Impact of Telemedicine in the Rate of Readmission for COPD. Project CRONEX 3.0

Not Applicable

Completed

• Conditions: COPD
• Interventions: Other: health care system; Device: Group intervention

• Registration Number: NCT03505138
• Lead Sponsor: Sociedad Española de Neumología y Cirugía Torácica

Brief Summary

The prevalence of COPD is high and suppose one of the first public health problem in the world. It has a high morbidity and mortality and healthcare costs. The economic aspect is directly related to hospitalization, accounting for 45-50% of total expenditure of COPD. Patients with frequent exacerbations generate most of the cost.

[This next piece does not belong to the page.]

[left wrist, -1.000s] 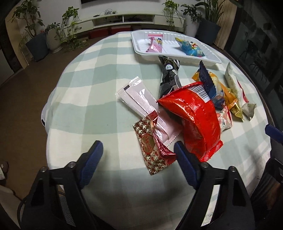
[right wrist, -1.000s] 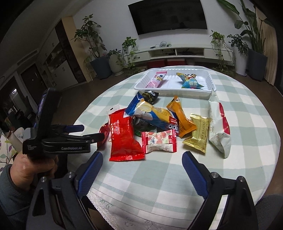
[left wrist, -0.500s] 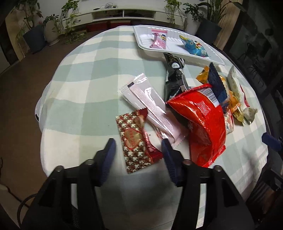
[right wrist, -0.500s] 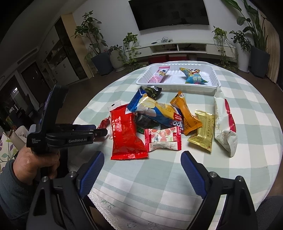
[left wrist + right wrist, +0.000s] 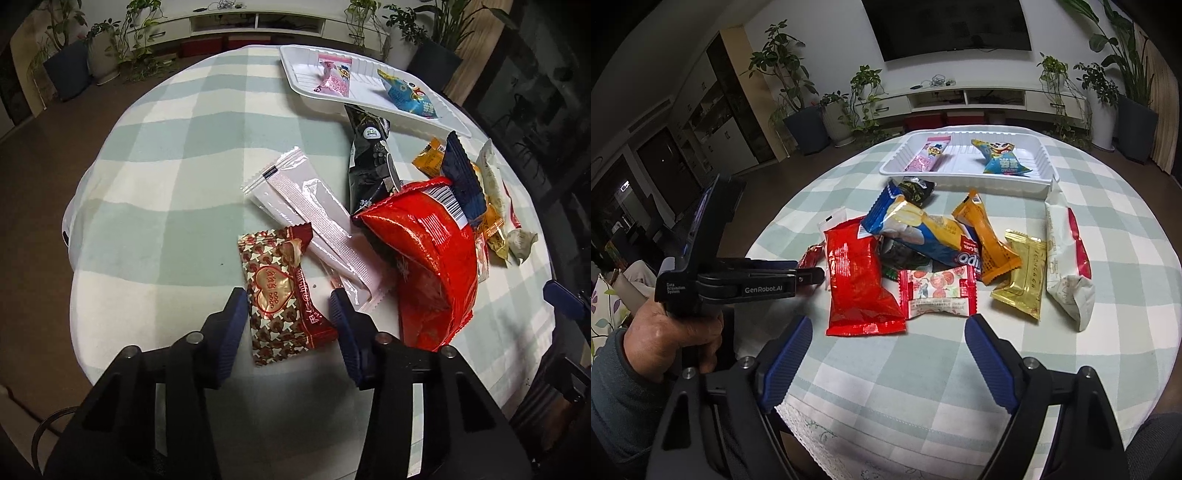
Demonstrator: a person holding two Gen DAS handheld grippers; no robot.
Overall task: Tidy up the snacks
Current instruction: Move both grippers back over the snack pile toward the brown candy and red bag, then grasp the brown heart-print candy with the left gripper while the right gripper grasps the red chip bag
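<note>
A red-brown heart-print candy packet (image 5: 280,291) lies on the checked tablecloth (image 5: 177,155). My left gripper (image 5: 286,304) is open with its blue fingers on either side of the packet's near end, not closed on it. Beside it lie a pale pink wafer packet (image 5: 314,218), a big red bag (image 5: 428,258) and a black packet (image 5: 369,158). The white tray (image 5: 303,83) at the far side holds a pink packet (image 5: 332,79) and a blue packet (image 5: 406,94). My right gripper (image 5: 888,334) is open and empty, above the near edge, in front of the red bag (image 5: 858,284).
Several more snacks lie in a pile: a red-white strawberry packet (image 5: 938,291), a gold packet (image 5: 1021,277), an orange packet (image 5: 988,240), a blue chip bag (image 5: 923,232) and a white-red packet (image 5: 1067,258). The left gripper shows in the right wrist view (image 5: 812,275). Potted plants and a TV stand are behind.
My left gripper has moved forward and down to the heart-print packet and its fingers have narrowed around it. The right gripper has barely moved.
</note>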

In these patients, there are not standardized treatments or monitoring in a medium or long term, but it seems reasonable that the combination of various interventions (programs self-care, active role of health professionals in consultations, home programs, group visits, establishment action plans for patients, use of communication technologies or social networks) may improve many patient outcomes.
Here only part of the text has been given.